[Items listed in a dataset]
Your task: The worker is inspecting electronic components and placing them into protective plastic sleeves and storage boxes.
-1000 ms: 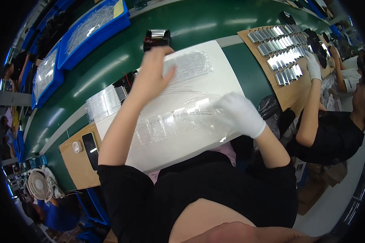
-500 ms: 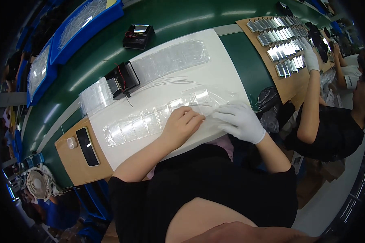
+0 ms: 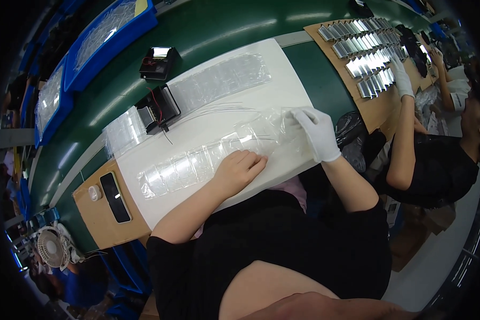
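My bare left hand (image 3: pixel 240 169) rests on the white board (image 3: pixel 218 122) at the lower edge of a row of clear plastic pouches (image 3: pixel 192 165). Its fingers are curled together; whatever may be under them is hidden. My right hand (image 3: pixel 317 133), in a white glove, is raised over the board's right end. Its thumb and fingers pinch a crumpled piece of clear plastic film (image 3: pixel 280 121). Several thin wires (image 3: pixel 213 109) lie fanned out beyond the pouches. A black box-shaped device (image 3: pixel 165 104) with a red wire stands at the board's left side.
A flat clear plastic strip (image 3: pixel 224 77) lies along the board's far side. Another black device (image 3: pixel 157 63) stands behind. Left are a phone (image 3: pixel 115 197) on cardboard and blue bins (image 3: pixel 69 69). At right, a co-worker's gloved hand (image 3: pixel 402 80) touches rows of silvery parts (image 3: pixel 365 66).
My right hand has moved up and away from my left hand, pulling the film taller at the board's right end. My left hand has stayed nearly in place.
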A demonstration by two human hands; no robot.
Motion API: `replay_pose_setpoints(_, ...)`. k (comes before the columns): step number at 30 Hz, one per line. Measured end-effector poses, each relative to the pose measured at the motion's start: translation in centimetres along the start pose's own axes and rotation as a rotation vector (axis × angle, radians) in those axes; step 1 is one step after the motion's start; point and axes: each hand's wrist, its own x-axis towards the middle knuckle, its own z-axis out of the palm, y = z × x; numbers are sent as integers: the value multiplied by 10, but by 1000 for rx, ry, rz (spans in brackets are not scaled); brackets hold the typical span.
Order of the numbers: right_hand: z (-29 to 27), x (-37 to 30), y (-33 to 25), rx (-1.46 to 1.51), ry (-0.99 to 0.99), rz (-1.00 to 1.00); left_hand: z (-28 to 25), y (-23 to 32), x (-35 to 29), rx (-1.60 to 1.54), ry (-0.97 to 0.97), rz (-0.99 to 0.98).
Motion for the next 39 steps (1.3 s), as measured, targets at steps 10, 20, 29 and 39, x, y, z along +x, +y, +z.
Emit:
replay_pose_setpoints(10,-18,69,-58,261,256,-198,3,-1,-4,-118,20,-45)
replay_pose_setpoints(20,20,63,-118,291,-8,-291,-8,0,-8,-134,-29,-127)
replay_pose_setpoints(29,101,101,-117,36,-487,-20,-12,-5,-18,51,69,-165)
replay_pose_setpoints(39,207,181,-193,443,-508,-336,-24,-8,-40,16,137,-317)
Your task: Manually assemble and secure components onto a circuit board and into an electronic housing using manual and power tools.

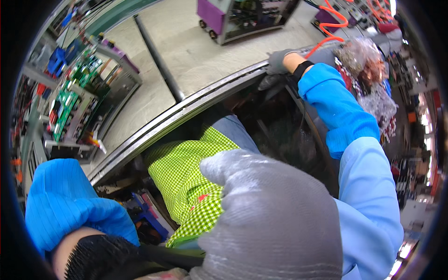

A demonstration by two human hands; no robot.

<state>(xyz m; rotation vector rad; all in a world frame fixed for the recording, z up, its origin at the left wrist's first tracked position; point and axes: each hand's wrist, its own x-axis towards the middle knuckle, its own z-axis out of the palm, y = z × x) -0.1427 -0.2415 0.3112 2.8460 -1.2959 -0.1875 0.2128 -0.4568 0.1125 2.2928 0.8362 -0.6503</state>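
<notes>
My left hand (pixel 275 214), in a grey knit glove, is raised very near the camera and fills the lower middle. Its fingers look curled in, and what they may hold is hidden. The left arm shows a blue oversleeve (pixel 60 200) and a black wristband (pixel 100 256). Stretched out to the far right, my right hand (pixel 279 63) in a grey glove is closed over the metal edge (pixel 205 93) of the workbench. A green checked apron (pixel 191 172) covers my lap below that edge.
On the pale benchtop (pixel 205 60) lies a dark bar (pixel 158 58). An open electronics unit with green circuit boards (pixel 65 107) stands left, a purple-sided unit (pixel 214 14) far off. An orange coiled hose (pixel 333 18) hangs near clear bags of parts (pixel 368 60) at right.
</notes>
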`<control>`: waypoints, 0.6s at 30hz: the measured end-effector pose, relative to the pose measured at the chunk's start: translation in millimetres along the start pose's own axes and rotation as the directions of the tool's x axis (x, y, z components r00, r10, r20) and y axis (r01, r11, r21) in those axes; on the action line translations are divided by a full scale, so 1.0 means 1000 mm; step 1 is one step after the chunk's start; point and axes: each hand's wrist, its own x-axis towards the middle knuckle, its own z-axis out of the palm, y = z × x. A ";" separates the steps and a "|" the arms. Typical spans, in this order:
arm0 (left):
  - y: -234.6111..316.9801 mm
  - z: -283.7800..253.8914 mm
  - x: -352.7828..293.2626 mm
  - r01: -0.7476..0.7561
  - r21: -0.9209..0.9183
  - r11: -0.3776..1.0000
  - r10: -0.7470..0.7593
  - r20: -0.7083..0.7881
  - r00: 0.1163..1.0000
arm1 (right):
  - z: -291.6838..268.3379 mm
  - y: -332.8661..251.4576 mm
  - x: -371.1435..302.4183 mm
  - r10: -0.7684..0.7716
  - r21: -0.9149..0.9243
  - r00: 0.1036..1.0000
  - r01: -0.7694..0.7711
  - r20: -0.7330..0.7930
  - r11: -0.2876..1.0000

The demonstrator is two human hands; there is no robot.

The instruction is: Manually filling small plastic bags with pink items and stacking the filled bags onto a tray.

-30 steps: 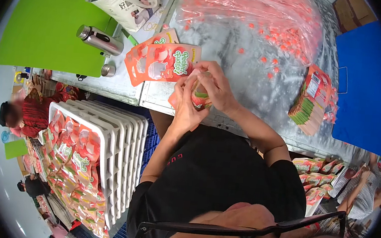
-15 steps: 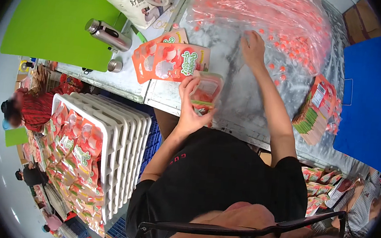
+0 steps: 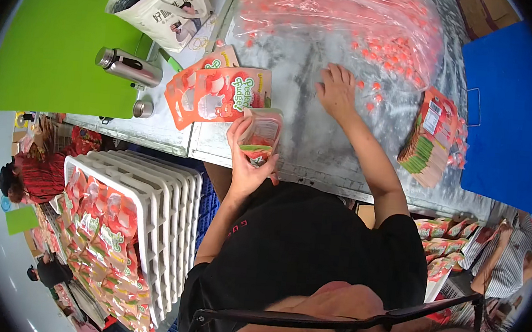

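My left hand (image 3: pixel 250 164) is closed around a red and green pouch (image 3: pixel 263 131) with a clear window, held upright over the table's near edge. Its thumb and fingers grip the two sides. My right hand (image 3: pixel 337 91) is palm down over the metal tabletop (image 3: pixel 304 93), fingers stretched out and slightly apart. Whether anything lies beneath the palm is hidden. Several small red wrapped pieces (image 3: pixel 375 86) lie just right of its fingers. Beyond them is a large clear plastic bag (image 3: pixel 349 15) of the same pieces. Flat red pouches (image 3: pixel 231 93) lie overlapped left of the held pouch.
A fanned stack of pouches (image 3: pixel 430 136) lies at right, beside a blue panel (image 3: pixel 507 117). A steel flask (image 3: pixel 129 67), its cup (image 3: pixel 142 109) and a white bag (image 3: pixel 162 11) stand at left. Stacked white crates (image 3: pixel 144 187) hold filled pouches. Other people work at both sides.
The view has shifted somewhat. My right hand has drawn back across the tabletop toward me. My left hand, still gripping the pouch, has come slightly nearer to my body.
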 end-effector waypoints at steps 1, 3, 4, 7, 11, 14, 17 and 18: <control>0.001 0.000 0.000 -0.004 0.008 1.000 0.004 0.003 1.000 | -0.009 0.001 -0.008 -0.010 0.018 0.999 0.011 -0.036 1.000; 0.003 -0.001 0.001 -0.012 0.021 1.000 0.012 0.007 1.000 | -0.030 0.014 -0.021 -0.030 0.049 0.994 0.035 -0.107 0.998; 0.003 -0.001 0.001 0.005 -0.020 1.000 -0.005 -0.001 1.000 | -0.034 0.029 -0.028 0.059 0.082 0.990 -0.049 -0.131 0.995; -0.004 0.000 -0.002 0.073 -0.136 0.988 -0.075 -0.008 0.997 | -0.038 0.086 -0.057 0.236 0.149 0.959 -0.213 -0.156 0.966; -0.007 0.000 -0.006 0.122 -0.169 0.978 -0.122 0.011 0.992 | -0.037 0.093 -0.061 0.148 0.112 0.986 -0.156 0.079 0.981; -0.006 -0.002 -0.005 0.089 -0.153 0.984 -0.089 0.002 0.996 | -0.043 0.064 -0.046 0.056 0.196 0.962 -0.112 0.268 0.974; -0.005 -0.005 -0.008 0.094 -0.164 0.982 -0.097 -0.006 0.995 | -0.039 0.064 -0.037 0.052 0.531 0.959 -0.200 0.280 0.823; -0.006 -0.005 -0.008 0.099 -0.172 0.980 -0.102 -0.007 0.995 | -0.037 0.065 -0.033 0.070 0.655 0.961 -0.234 0.266 0.719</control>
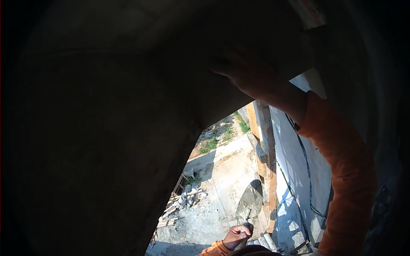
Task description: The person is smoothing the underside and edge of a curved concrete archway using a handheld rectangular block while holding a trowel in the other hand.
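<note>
My left hand [237,237] comes in at the lower edge in an orange sleeve. Its fingers are wrapped round the handle of a trowel [250,200], whose broad grey blade points away from me and looks smeared with mortar. Higher up, my right hand [252,77] reaches in from the right, its sleeve orange too. It lies against a dark, smooth slab-like surface [183,94], fingers stretched out. Deep shade blurs the fingertips, and nothing shows in that hand.
Far below lies sunlit ground [226,162] with a heap of rubble and boards [185,200]. Upright timbers [267,158] stand right of the gap. Beside them hangs a pale sheet [294,158] crossed by a dark cable [308,175]. The dark surface fills the left and top.
</note>
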Demonstrator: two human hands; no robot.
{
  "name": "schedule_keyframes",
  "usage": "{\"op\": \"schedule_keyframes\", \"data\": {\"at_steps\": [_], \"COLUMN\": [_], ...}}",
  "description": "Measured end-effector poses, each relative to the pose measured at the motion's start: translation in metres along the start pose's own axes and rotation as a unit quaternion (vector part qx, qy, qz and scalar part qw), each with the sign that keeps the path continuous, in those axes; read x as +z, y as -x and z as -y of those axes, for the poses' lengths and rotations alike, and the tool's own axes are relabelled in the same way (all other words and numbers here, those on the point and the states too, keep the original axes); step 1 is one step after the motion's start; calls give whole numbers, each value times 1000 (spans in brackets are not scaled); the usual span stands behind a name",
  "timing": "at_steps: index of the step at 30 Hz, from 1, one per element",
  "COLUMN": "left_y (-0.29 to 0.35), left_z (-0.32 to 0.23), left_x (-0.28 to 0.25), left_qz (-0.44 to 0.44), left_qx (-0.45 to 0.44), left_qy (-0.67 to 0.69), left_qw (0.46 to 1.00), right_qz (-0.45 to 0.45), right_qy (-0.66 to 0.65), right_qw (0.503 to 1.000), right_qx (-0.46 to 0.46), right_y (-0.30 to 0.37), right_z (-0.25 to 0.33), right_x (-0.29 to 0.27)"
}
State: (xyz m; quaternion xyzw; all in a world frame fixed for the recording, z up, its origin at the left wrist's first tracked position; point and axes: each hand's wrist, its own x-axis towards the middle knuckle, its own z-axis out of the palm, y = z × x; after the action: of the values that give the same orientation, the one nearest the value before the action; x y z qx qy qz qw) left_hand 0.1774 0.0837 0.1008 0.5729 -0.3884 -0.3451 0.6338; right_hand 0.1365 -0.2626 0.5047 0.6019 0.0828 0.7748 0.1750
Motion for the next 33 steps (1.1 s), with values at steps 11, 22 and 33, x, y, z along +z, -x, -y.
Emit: {"op": "schedule_keyframes", "data": {"at_steps": [11,22,33], "left_y": [2,-6,-9], "left_z": [-4,35,26], "left_x": [10,2,0], "left_qz": [-18,-33,11], "left_qx": [21,17,50], "left_qy": [-7,40,44], "left_qw": [1000,998,998], "right_qz": [-86,54,-29], "right_qy": [-19,59,13], "right_qw": [995,994,997], "right_qx": [-35,71,-76], "right_y": [-30,-38,24], "right_z": [21,-26,3], "right_x": [32,29,40]}}
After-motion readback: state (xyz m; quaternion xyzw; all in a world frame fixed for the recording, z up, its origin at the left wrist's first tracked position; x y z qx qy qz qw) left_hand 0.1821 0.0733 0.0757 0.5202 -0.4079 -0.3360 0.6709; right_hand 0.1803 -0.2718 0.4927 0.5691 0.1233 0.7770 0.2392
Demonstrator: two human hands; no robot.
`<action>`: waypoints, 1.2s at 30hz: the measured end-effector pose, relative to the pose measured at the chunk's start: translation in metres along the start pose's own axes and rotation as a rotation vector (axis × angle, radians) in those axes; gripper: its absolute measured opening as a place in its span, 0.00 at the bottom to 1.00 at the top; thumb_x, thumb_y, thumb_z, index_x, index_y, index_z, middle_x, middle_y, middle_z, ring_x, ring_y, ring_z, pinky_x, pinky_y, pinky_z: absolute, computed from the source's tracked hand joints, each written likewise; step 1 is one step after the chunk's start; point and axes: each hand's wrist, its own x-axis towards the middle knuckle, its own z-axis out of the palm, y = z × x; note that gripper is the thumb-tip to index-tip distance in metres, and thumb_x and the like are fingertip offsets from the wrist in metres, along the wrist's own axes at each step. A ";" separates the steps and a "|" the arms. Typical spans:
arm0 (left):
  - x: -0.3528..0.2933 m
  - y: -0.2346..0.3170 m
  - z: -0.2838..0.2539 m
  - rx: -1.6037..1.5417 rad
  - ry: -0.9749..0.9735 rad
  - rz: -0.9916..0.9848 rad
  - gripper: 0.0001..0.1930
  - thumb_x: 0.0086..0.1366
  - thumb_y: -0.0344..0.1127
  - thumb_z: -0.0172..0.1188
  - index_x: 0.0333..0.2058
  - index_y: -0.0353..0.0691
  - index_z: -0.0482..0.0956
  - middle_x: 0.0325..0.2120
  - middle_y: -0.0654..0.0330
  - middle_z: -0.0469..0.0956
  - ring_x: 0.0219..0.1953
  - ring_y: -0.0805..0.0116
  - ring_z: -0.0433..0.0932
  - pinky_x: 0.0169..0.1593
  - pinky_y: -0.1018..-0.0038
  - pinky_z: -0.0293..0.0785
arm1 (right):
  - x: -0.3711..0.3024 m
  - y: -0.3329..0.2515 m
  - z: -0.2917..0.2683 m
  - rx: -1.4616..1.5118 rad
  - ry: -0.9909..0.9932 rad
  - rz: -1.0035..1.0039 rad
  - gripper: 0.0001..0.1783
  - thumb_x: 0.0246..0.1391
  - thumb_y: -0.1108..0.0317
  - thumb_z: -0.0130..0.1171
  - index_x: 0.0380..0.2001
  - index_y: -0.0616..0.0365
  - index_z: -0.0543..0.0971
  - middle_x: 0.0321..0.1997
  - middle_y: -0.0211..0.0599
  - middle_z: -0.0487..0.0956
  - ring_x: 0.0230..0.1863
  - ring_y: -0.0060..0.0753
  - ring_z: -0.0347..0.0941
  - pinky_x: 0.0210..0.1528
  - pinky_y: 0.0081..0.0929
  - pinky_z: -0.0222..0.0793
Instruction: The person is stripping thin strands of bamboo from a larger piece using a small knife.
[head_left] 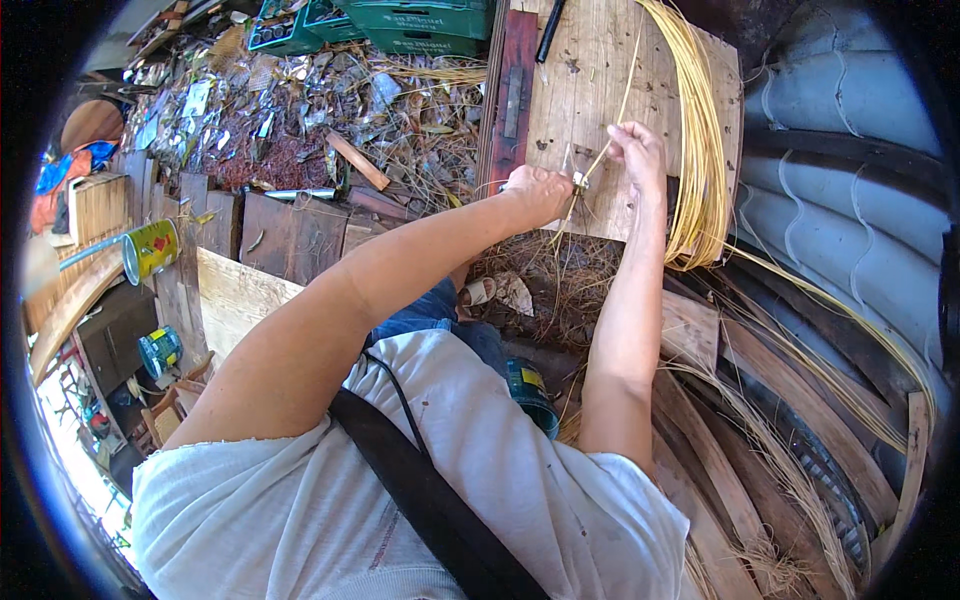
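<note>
As it slants down over the worktop (590, 95), 1 thin yellow strip (629, 90) passes between the person's 2 hands, its lower end poking out past the near edge. From where I stand, the right hand (642, 158) pinches that strip between thumb and fingertips, while the left hand (538, 192), just beside it, is curled tight around a small metal tool (580, 180); most of that tool is hidden by the fingers, so I cannot tell its kind. Close by on the right, a thick coil of yellow strips (697, 135) lies over the worktop and droops past its near corner. A black rod (549, 32) rests near the far edge, and a reddish-brown plank (514, 90) runs along the left side. Below the hands, dry fibres (545, 275) are scattered near the person's blue jeans (430, 308), and 1 teal can (531, 396) sits beside the white shirt (440, 450), which has a black strap (430, 500) across it. Farther out, green crates (415, 22) stand behind littered ground (300, 110), a yellow-and-green can (150, 251) lies tipped at the left, and grey corrugated sheets (850, 210) rise at the right above long wooden planks (810, 390).
</note>
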 end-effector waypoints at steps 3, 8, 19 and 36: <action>0.001 0.002 -0.004 0.017 0.011 0.003 0.15 0.59 0.40 0.52 0.39 0.34 0.74 0.31 0.50 0.80 0.34 0.57 0.81 0.36 0.63 0.77 | 0.002 0.000 0.012 0.018 0.021 -0.039 0.04 0.50 0.71 0.60 0.26 0.59 0.79 0.21 0.27 0.77 0.22 0.19 0.71 0.26 0.18 0.65; 0.005 0.007 -0.015 -0.002 -0.002 -0.033 0.14 0.59 0.38 0.51 0.38 0.35 0.75 0.30 0.50 0.81 0.33 0.57 0.82 0.36 0.64 0.77 | 0.021 -0.003 0.017 -0.549 0.161 -0.153 0.10 0.45 0.59 0.63 0.25 0.54 0.82 0.23 0.42 0.79 0.27 0.38 0.77 0.32 0.34 0.71; -0.007 -0.009 0.018 -0.046 0.143 -0.007 0.13 0.59 0.36 0.49 0.37 0.35 0.76 0.29 0.47 0.80 0.34 0.54 0.81 0.36 0.62 0.78 | -0.172 0.028 0.046 -0.273 0.494 0.038 0.14 0.58 0.60 0.53 0.34 0.63 0.76 0.31 0.49 0.78 0.32 0.44 0.75 0.39 0.35 0.70; 0.006 0.006 -0.016 0.068 -0.038 -0.012 0.18 0.60 0.38 0.45 0.39 0.32 0.78 0.42 0.43 0.77 0.46 0.49 0.77 0.48 0.60 0.74 | -0.316 0.140 0.110 -0.055 0.509 -0.001 0.14 0.58 0.63 0.51 0.25 0.64 0.70 0.20 0.45 0.66 0.24 0.37 0.63 0.31 0.35 0.60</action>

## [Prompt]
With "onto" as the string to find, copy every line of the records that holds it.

## [Output of the task]
Your task: Manually assemble and secure components onto a circuit board and into an electronic housing using manual and power tools.
The instruction is: Manually filling small plastic bags with pink items and stacking the filled bags onto a tray.

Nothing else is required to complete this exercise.